Девочки-эйчары были убеждены, что соискателей старше сорока лет не стоит даже приглашать на собеседование, и запросто могли отказать специалисту с дипломом Московского высшего технического училища имени Баумана изысканной формулировкой: «На эту должность выпускники ПТУ претендовать не могут». Они заканчивали объявление о поиске опытных токарей и сварщиков (по умолчанию — не старше сорока лет) манящими строками: «Гарантируем молодой дружный коллектив и чай-кофе с печеньками» и окончательно отпугивали представителей суровых мужских профессий обещанием ничем не ограниченного духовно-личностного роста и эффективной прокачки скилзов.
Валентина Петровна про прокачку скилзов и думать не хотела. В приличном обществе о таком не говорят.
— Я кадровик. Просто кадровик, — решительно отмежевавшись от эйчаров со всеми их непристойностями, сказала она юноше с той скромной гордостью, с которой понтифик мог был молвить: «Я Папа. Римский Папа», а знаменитый агент 007 так прямо и говорил: «Бонд. Джеймс Бонд».
— Кадровик? — тусклые красные глаза попутчика зажглись, как кремлевские звезды.
Валентина Петровна приосанилась. Было очевидно, что юный красноглазик, похожий на недокормленного упыря, слыхал от древних руководящих вампиров легенды о Великих и Могучих Кадровиках — ныне вымершем племени атлантов.
— С тридцатилетним опытом, — Мордасова сочла возможным похвастаться. — Могу вплотную приблизить к идеалу какой угодно коллектив — от заводского цеха до футбольной команды.
— А можете гр-мр-пр-хр? — юноша прокашлял иностранное слово, которого Валентина Петровна не поняла, но все равно кивнула.
Могу, мол. Что мне, Великому и Могучему Атланту, этот ваш гыр-мыр-пыр? Тридцать лет опыта — это вам не баран чихнул. И не вампир накашлял.
Неторопливый лифт наконец прибыл на первый этаж и торжествующим скрипом предложил пассажирам освободить помещение.
Не тут-то было: красноглазый юноша с нечеловеческой силой одной рукой удержал габаритную попутчицу, а другой ударил по кнопке девятого этажа:
— Вы-то нам и нужны!
Лифт недовольно пыхнул, бухнул, но все же повлек Мордасову и Красноглазика обратно в горние выси.

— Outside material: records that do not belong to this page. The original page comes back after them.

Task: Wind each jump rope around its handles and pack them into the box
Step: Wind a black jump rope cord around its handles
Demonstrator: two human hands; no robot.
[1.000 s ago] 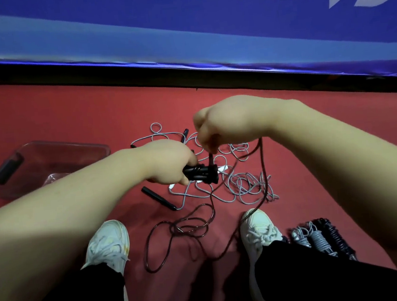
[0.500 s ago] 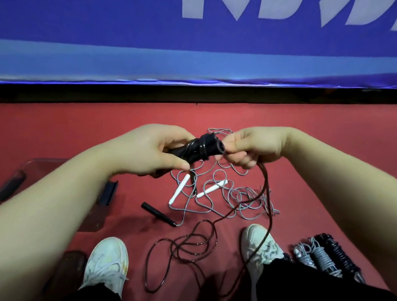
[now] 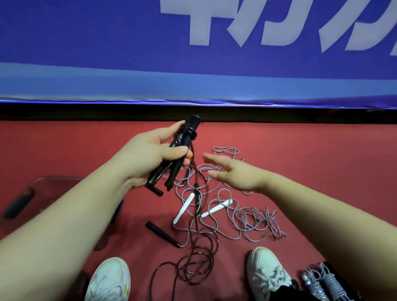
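Note:
My left hand (image 3: 152,154) grips a pair of black jump rope handles (image 3: 184,139), tilted up, with a few turns of dark rope around their upper end. The rest of that dark rope (image 3: 196,259) hangs down and lies in loose loops on the red floor between my shoes. My right hand (image 3: 233,173) hovers to the right of the handles, fingers spread and holding nothing. A grey rope with white handles (image 3: 183,207) lies tangled on the floor below my hands. A clear plastic box (image 3: 48,186) sits at the left, partly hidden by my left arm.
A loose black handle (image 3: 162,234) lies on the floor near the grey tangle (image 3: 255,222). Wound ropes (image 3: 326,283) lie bundled by my right shoe (image 3: 267,272). My left shoe (image 3: 108,285) is at the bottom. A blue banner wall (image 3: 183,54) closes the far side.
My right hand has let go of the rope at the handles and moved down to the right, opening. My left hand has tilted the handles upward.

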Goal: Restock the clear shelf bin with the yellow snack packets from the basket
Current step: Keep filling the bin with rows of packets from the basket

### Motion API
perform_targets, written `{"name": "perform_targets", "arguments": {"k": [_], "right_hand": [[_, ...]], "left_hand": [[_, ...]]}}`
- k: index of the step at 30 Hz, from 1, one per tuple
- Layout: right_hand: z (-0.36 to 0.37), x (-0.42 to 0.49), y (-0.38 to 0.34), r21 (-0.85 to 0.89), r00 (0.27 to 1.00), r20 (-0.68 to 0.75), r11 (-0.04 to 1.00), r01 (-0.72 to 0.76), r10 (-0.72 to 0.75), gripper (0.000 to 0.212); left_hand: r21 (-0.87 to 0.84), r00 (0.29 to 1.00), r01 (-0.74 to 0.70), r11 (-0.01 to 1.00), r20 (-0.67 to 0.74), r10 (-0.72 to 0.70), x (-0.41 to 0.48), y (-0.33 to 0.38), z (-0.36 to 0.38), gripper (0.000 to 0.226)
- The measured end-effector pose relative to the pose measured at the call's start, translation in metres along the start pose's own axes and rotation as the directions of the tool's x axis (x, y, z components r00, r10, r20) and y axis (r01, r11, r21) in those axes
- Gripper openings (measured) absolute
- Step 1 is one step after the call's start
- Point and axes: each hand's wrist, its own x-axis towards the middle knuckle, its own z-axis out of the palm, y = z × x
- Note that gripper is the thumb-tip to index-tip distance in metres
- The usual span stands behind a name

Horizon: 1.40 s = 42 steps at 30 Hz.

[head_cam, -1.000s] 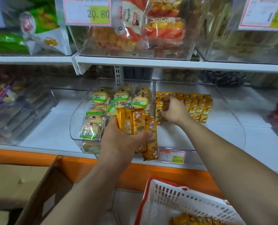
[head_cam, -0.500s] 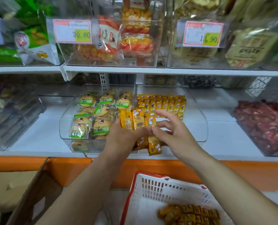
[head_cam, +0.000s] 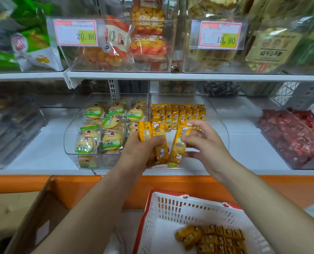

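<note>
My left hand (head_cam: 140,151) grips a bundle of yellow snack packets (head_cam: 153,133) in front of the clear shelf bin (head_cam: 223,132). My right hand (head_cam: 203,143) pinches a single yellow packet (head_cam: 180,145), held upright just right of the bundle. A row of yellow packets (head_cam: 178,113) stands at the back of the bin. More yellow packets (head_cam: 215,237) lie in the white basket (head_cam: 171,213) with a red rim, below my arms.
A neighbouring clear bin (head_cam: 72,140) to the left holds round green-labelled cakes. A bin of red packets (head_cam: 291,136) sits at the right. An open cardboard box (head_cam: 29,217) stands at lower left. Bagged snacks and price tags fill the upper shelf (head_cam: 189,77).
My right hand came back from the row in the bin to the bundle and pulled one packet free from it. The view shifted, showing more of the basket.
</note>
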Motion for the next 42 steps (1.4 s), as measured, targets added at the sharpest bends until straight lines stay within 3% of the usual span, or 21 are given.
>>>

Валентина Петровна не сопротивлялась. Даже с небольшой задержкой на неожиданную экскурсию в вампирское логово она еще успевала к открытию гипермаркета.
На девятом этаже Красноглазик подвел заинтригованную Мордасову к железной двери с золотистыми циферками, складывающимися в легко запоминающийся номер 200, извлек из кармана узких коротких штанишек блестящий ключик и провернул его в замке.
— Вот! Прошу! — не без гордости провозгласил он, распахнув дверь в темное помещение.
— Офис? — поведя носом, уточнила умудренная тридцатилетним опытом кадровичка, не спеша переступать порог.
Несмотря на то, что в соответствии с поэтажным планом жилого дома за дверью располагалась стандартная двухкомнатная квартира, человеческим духом из нее не пахло.
Пахло нечеловеческим. Прямо-таки трупным. Версия с вампирским логовом приобрела убедительность.
— Да, а что? — Красноглазик канул во мрак того, что в плане было стандартной прихожей, хлопнул ладонью по стене и включил свет. — В ипотеку взял. Это выгоднее, чем офис арендовать.
Валентина Павловна покивала — она тоже приобрела свою квартиру в ипотеку: три года, пять и восемь десятых процента, хорошие условия — и смело вошла в вампирскую, ой, стандартную двушку. Жизнь временно неработающей одинокой без пяти лет пенсионерки скучна, не упускать же редкий шанс развеяться?
— Вы здесь сами пока, океюшки? Почилите чуть, а я быстро сгоняю, мне позарез… — Красноглазик кашлянул и потер горло под небрежно намотанным шарфом. Под ним была футболка с коротким рукавом — наряд странноватый, но очень питерский. — Сейчас и стафф подтянется, и коник явится, и мы вам джоб-оффер чин-чином оформим.
— А где…
Валентина Петровна хотела спросить, где ей можно присесть, потому что в прихожей ничего похожего на стулья она не увидела — и без того тесное пространство было заставлено колоннами из картонных коробок, но Красноглазик понял ее по-своему.
— Где наш прежний эйчар? — Он вздохнул и развел руками. — Пропала!
Валентина Петровна хотела уточнить — в каком смысле пропала, не в худшем ли? Не вовсе ли сгинула?